À ce jour, 78 de ces ponts sont classés comme étant dans un état préoccupant. Le coût pour leur réparation ou leur reconstruction est estimé à 74 millions d'euros TTC, qu’il faut mettre en parallèle avec l’engagement annuel du conseil général de 2, 4 millions d'euros pour les grosses réparations ou reconstructions d’ouvrage d’art et alors que le budget voirie s’établit à 30 millions d'euros environ. Par conséquent, trente années seraient nécessaires pour remettre en état ces 78 ponts…

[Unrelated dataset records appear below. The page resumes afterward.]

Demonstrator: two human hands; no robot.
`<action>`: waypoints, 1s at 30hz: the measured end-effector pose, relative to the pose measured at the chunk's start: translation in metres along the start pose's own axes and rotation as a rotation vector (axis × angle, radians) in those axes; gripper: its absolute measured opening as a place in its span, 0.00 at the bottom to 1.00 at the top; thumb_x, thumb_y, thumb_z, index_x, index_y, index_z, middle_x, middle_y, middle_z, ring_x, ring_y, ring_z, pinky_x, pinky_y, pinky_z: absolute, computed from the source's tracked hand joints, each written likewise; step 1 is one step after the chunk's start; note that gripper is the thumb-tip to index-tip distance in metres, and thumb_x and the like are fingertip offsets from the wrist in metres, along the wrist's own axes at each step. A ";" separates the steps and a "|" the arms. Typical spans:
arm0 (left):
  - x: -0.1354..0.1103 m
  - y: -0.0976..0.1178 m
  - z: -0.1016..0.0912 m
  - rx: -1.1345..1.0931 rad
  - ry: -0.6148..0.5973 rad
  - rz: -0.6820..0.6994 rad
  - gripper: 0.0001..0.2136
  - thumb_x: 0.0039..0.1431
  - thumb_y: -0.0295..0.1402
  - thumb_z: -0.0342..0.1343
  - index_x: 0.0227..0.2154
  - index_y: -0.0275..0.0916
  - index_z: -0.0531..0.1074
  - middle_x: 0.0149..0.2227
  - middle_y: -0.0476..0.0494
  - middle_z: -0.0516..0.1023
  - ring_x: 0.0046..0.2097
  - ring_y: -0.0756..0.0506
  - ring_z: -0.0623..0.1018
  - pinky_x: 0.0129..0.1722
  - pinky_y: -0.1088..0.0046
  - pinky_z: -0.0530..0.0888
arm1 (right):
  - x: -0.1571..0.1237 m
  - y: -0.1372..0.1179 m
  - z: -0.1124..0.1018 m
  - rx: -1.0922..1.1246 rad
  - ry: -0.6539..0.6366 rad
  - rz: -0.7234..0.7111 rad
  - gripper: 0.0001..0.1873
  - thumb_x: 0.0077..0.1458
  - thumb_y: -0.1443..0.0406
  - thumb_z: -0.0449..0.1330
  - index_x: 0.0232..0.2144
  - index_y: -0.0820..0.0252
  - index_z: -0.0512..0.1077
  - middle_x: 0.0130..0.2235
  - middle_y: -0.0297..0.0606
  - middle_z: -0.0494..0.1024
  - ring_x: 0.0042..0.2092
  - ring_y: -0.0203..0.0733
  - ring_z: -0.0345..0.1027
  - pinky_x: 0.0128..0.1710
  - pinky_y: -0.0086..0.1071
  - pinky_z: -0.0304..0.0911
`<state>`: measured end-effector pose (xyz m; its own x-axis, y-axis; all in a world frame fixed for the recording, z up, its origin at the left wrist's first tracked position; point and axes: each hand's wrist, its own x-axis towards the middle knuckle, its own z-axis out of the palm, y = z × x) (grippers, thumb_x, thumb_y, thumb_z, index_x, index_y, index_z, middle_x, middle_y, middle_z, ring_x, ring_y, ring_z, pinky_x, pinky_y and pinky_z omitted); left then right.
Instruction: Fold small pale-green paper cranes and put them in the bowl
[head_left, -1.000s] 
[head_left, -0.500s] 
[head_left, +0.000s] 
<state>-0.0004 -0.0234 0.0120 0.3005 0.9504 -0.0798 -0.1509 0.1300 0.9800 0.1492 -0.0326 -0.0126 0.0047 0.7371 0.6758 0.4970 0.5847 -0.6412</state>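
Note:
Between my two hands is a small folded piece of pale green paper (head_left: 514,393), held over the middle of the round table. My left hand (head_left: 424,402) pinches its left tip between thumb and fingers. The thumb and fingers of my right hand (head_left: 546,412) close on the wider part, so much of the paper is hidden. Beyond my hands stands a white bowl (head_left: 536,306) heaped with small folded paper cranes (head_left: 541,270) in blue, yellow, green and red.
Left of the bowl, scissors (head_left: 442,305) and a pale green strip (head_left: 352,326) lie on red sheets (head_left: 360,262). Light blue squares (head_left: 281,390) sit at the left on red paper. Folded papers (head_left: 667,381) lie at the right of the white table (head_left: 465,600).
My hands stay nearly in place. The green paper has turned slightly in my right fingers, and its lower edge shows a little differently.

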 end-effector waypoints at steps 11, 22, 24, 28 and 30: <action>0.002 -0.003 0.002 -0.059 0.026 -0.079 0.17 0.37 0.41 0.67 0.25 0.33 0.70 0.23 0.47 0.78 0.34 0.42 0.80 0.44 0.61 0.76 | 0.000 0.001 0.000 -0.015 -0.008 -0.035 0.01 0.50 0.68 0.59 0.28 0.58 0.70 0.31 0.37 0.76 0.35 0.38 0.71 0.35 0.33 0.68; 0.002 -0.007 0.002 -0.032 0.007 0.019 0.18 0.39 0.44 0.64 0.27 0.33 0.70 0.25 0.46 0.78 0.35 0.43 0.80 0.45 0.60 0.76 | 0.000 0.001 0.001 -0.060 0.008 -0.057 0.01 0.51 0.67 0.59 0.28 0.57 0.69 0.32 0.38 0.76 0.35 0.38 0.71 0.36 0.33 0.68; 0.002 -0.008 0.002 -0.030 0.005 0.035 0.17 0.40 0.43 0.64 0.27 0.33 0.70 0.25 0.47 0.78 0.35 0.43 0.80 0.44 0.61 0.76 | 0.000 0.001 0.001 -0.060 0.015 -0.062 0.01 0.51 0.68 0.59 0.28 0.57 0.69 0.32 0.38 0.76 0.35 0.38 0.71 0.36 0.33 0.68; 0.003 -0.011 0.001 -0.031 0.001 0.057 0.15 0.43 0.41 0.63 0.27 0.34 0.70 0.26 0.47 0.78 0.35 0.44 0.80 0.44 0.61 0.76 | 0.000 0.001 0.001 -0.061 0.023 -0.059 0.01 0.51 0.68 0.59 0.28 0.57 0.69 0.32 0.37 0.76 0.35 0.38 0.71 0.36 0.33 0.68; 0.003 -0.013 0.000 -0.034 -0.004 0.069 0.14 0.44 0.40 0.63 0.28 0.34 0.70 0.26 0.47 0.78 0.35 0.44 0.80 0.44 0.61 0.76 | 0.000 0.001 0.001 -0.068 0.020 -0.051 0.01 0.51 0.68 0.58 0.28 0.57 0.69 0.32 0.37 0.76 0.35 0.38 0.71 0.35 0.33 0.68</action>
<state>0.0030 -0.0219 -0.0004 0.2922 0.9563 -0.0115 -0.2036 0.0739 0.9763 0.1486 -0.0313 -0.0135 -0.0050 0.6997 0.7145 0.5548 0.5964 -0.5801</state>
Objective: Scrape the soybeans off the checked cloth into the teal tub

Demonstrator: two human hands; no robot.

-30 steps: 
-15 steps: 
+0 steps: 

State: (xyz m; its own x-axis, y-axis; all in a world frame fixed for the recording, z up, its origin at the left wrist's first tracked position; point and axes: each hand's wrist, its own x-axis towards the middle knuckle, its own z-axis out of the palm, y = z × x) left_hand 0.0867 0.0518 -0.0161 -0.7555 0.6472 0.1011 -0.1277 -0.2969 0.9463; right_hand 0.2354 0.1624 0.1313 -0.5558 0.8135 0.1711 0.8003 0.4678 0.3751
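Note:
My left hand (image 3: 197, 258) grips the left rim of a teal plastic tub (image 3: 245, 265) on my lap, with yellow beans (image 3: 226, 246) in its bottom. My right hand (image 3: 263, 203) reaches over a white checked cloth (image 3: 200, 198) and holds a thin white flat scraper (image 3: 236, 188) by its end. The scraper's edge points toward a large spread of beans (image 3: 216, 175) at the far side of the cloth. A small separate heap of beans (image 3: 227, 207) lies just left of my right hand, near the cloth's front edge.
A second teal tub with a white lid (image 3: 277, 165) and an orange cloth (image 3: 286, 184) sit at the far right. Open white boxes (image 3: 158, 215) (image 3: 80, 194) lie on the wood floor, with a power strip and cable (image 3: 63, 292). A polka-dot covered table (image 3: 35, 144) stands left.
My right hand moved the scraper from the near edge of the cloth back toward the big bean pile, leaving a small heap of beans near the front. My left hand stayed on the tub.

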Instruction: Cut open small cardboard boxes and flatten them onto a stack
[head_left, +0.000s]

C’est pourquoi, à la suite d’un contentieux avec VNF, une négociation a eu lieu pour l’entretien de 25 ponts à l’état préoccupant. Un accord a été trouvé, mais, après la remise en état de 3 ouvrages d’art, VNF a dénoncé cet accord. Le conseil général de l’Aisne se retrouve donc seul, sans avoir les moyens d’assumer cette charge financière. Je ne vous cache pas que nous suivons de très près l’état du pont de Vaux, construit en 1926 - notre collègue Antoine Lefèvre connaît bien cet ouvrage -, et dont la réparation s’élèverait à plus de 5 millions d'euros !
Mes chers collègues, j’évoque là des situations concrètes à laquelle nous sommes tous confrontés dans nos départements. Le territoire français s’enorgueillit, à juste titre, de ses réseaux ferré, autoroutier et fluvial, des réseaux qui quadrillent nos territoires et ont entraîné la multiplication des ouvrages de rétablissement afin d’assurer la circulation partout en France : près de 4 750 ouvrages rien que sur les routes départementales !
Le Sénat, représentant des collectivités locales, doit apporter une clarification juridique dans la répartition des charges de gestion des ouvrages de rétablissement. Nous devons sécuriser les interventions des collectivités territoriales en adoptant cette proposition de loi, un texte qui aura le mérite de mettre en œuvre une solution équilibrée préservant la neutralité financière des rapports entre collectivités et établissements publics gestionnaires des infrastructures de transports.